O próprio uso da linguagem religiosa comum proporciona comunialidade às duas
religiões. Movendo-se para o segundo nível, se Jesus tinha realização de Deus para
compartilhar com a sua audiência judaica, era isso aprofundamento experimental do
próprio entendimento tradicional deles e está obviamente em conflito como
entendimento esse. A gente está, portanto, forçado a refletir sobre o fato de que
talvez a experiência direta de Deus o Pai pelo Jesus judaico poderia ter impacto
mais profundo no ensino judaico, se não tivesse sido enxertado na dimensão
metafísica sistemática do nível terceiro.

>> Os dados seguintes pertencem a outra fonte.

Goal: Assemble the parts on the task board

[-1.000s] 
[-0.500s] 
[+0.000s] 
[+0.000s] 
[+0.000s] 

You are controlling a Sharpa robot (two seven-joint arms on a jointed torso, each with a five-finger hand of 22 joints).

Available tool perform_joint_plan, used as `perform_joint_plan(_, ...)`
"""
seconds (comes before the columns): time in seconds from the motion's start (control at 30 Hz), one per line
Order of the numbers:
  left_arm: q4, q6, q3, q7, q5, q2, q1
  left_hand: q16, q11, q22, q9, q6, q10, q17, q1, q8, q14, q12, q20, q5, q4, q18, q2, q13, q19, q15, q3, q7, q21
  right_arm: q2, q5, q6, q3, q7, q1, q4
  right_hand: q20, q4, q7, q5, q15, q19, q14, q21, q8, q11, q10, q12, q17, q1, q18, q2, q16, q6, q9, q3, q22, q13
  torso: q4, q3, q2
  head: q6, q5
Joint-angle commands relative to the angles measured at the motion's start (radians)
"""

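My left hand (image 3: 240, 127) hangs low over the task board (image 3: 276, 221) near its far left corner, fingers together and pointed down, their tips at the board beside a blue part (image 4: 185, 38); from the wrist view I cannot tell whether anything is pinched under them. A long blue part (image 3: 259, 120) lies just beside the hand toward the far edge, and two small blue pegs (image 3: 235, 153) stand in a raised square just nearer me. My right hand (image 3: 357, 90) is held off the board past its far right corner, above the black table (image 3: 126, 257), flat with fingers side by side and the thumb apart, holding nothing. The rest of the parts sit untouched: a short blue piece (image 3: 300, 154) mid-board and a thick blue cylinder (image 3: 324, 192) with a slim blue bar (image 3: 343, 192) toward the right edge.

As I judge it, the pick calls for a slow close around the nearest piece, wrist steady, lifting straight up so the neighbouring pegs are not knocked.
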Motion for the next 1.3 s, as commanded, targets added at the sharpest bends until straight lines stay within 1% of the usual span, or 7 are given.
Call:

Tanto o primeiro como o segundo níveis de
sentido permanecem vivos dentro da tradição cristã, formando assim um elo
contínuo e base de entendimento comum ao Judaísmo e à Cristandade.
No entanto, a marca de contraste da fé cristã é precisamente o nível terceiro de
sentido, pelo qual Deus o Pai está sendo entendido inicial e primariamente como o
Pai de Jesus cristo. Aqui, precisa-se reconhecer divisão fundamental entre os
entendimentos judaico e cristão da paternidade divina. Parece-me que o único modo
em que, a despeito das diferenças teológicas, o Judaísmo pode continuar o seu
diálogo com a Cristandade neste fundo, fundamentalmente cristão, mudando a
ênfase da dimensão teológica e metafísica à dimensão psicológica e aos frutos da fé
cristã no domínio da espiritualidade. Se um entendimento psicológico mais profundo
e apreciação mais cônscia e nuançada da paternidade divina estão sendo
encontrados num contexto cristão, pode isso servir como inspiração para a
experiência religiosa judaica. A Cristandade pode ter tido de mover a construção
particular do sentido teológico, nesse nível terceiro de sentido, a fim de fazer sentido
da sua historia e tradições, como essas foram levadas para dentro de novos
ambientes. Fazendo isso, certos frutos chegaram a ser disponíveis. Esses frutos
mostram o potencial do primeiro nível, mediando a realidade do segundo nível. Por
essa razão, continuem ser relevantes para os judeus, a despeito da sua
incapacidade de concordar às formulações teológicas do terceiro nível.
O Judaísmo pode ser capaz, não só de relatar, mas também de ser inspirado pela
espiritualidade vivida da presença paternal, sem respeito das suas calcaduras
teológicas. A definição teológica da natureza de Deus o Pai certamente parece ser
ponto divisor entre os cristãos e os judeus. Queria crer, no entanto, que a
experiência de vida na presença do Pai possa transcender essa diferenças.
Este artigo apareceu primeiro no Journal of Ecumenical Studies, 38:4, Spring 2001.